• [Work instructions]: Lines that include "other" make up the answer; copy all of them from the data below.

• [Input for this task]:
§ §

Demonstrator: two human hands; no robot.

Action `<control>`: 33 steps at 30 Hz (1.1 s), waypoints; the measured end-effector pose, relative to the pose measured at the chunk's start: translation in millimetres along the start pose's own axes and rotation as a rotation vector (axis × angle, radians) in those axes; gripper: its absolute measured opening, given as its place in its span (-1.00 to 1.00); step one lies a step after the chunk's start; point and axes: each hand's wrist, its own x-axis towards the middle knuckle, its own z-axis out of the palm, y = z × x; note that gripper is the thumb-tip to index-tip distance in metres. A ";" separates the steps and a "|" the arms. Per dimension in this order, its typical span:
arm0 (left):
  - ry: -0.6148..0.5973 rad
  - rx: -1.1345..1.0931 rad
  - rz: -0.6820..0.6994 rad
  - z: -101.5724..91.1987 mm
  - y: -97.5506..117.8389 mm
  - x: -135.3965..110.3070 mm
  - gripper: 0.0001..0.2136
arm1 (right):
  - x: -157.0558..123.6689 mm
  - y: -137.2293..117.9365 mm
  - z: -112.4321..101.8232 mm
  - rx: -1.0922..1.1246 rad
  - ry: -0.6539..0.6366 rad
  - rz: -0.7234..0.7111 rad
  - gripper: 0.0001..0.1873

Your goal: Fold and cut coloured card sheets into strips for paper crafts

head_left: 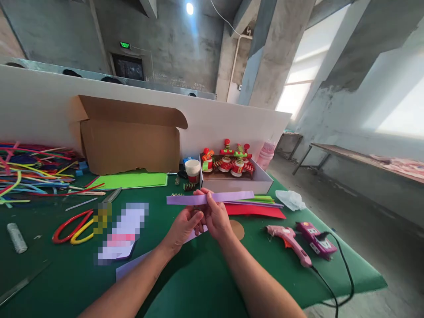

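Both my hands hold a long purple paper strip [228,197] level above the green table [205,282]. My left hand [183,227] pinches the strip from below near its middle. My right hand [215,214] grips it just beside the left, fingers curled over the top edge. A purple paper sheet [132,265] lies under my left forearm. Red, green and purple sheets [255,208] are stacked just beyond my right hand, and a brown cardboard disc [237,229] lies beside my right wrist.
A pink glue gun [288,240] with a black cord lies at right beside a purple device [316,240]. Red and yellow scissors [74,226] lie at left, pipe cleaners [29,172] far left. An open cardboard box [129,141], a paper cup [192,170] and a white box of toy figures [232,170] stand behind.
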 end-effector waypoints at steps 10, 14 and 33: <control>0.243 0.108 0.011 -4.5 5.0 -9.7 -0.45 | -10.8 7.9 13.4 -0.208 -0.127 -0.105 -0.38; 0.395 0.149 -0.002 -10.9 6.7 -10.2 -0.45 | -6.9 9.7 11.8 -0.234 -0.140 -0.160 -0.33; 0.421 0.227 0.057 -18.3 14.0 -8.9 -0.47 | 1.5 2.3 3.2 -0.301 0.017 -0.269 -0.42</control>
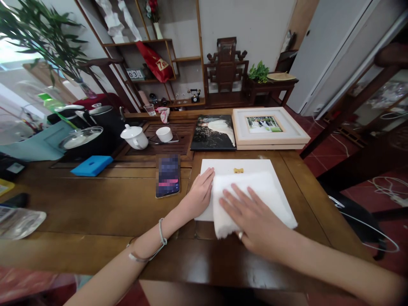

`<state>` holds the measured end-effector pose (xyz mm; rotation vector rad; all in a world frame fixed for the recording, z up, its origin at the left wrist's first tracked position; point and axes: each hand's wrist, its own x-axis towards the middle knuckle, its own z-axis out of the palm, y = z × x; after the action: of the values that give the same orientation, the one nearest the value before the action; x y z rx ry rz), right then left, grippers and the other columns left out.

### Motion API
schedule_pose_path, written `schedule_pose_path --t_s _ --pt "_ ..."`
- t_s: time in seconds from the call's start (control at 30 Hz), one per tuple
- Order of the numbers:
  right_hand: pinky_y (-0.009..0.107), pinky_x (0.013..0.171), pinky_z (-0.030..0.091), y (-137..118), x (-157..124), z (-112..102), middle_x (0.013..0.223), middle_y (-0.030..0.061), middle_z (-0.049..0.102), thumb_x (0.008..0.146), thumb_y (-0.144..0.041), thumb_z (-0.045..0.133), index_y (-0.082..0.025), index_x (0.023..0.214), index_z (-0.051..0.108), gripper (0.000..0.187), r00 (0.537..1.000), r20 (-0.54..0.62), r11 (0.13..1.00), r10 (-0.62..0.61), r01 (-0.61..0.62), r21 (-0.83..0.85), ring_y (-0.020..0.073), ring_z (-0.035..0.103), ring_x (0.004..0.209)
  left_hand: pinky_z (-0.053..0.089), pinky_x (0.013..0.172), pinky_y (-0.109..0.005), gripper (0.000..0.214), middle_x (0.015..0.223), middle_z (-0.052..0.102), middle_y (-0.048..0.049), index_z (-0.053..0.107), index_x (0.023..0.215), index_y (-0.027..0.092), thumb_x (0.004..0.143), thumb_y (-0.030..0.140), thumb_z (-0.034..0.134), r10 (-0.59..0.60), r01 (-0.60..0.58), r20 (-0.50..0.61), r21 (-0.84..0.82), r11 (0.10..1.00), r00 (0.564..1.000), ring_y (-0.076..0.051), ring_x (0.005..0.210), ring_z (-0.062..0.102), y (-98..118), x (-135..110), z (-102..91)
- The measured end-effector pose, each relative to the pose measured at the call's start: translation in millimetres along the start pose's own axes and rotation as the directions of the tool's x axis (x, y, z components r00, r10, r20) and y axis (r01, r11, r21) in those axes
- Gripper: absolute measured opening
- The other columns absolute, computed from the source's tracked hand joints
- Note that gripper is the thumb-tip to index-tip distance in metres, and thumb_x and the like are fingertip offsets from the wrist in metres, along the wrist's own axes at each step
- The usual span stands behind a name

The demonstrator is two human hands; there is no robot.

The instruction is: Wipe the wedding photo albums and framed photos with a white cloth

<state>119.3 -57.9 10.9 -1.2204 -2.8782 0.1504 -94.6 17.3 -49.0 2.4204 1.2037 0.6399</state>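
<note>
A white flat board (223, 166) lies face down on the wooden table (105, 204), with a small brass hanger (238, 170) near its far edge. A white cloth (255, 195) is spread over its near right part. My right hand (248, 216) lies flat on the cloth, fingers stretched out. My left hand (199, 193) rests on the board's left edge, fingers together and extended, touching the cloth's side.
A phone (168, 175) lies left of the board. Behind it are a dark photo print (214, 131), a white framed picture (267, 127), a tea tray with a teapot (135, 137) and cup (164, 134). A blue sponge (92, 165) and pots sit at left.
</note>
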Motion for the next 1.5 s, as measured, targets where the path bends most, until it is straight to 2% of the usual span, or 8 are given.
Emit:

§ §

• [Result]:
`<state>` holds the measured end-effector pose (xyz mm; rotation vector rad; all in a world frame fixed for the recording, z up, its origin at the left wrist's first tracked position; point and axes: each hand's wrist, its own x-axis towards the middle knuckle, its own z-axis out of the palm, y = z × x; after the action: of the values that give the same orientation, the one nearest the value before the action; x y z rx ry rz), right then left, grippers and the other columns left out.
- The other columns absolute, computed from the source's tracked hand joints

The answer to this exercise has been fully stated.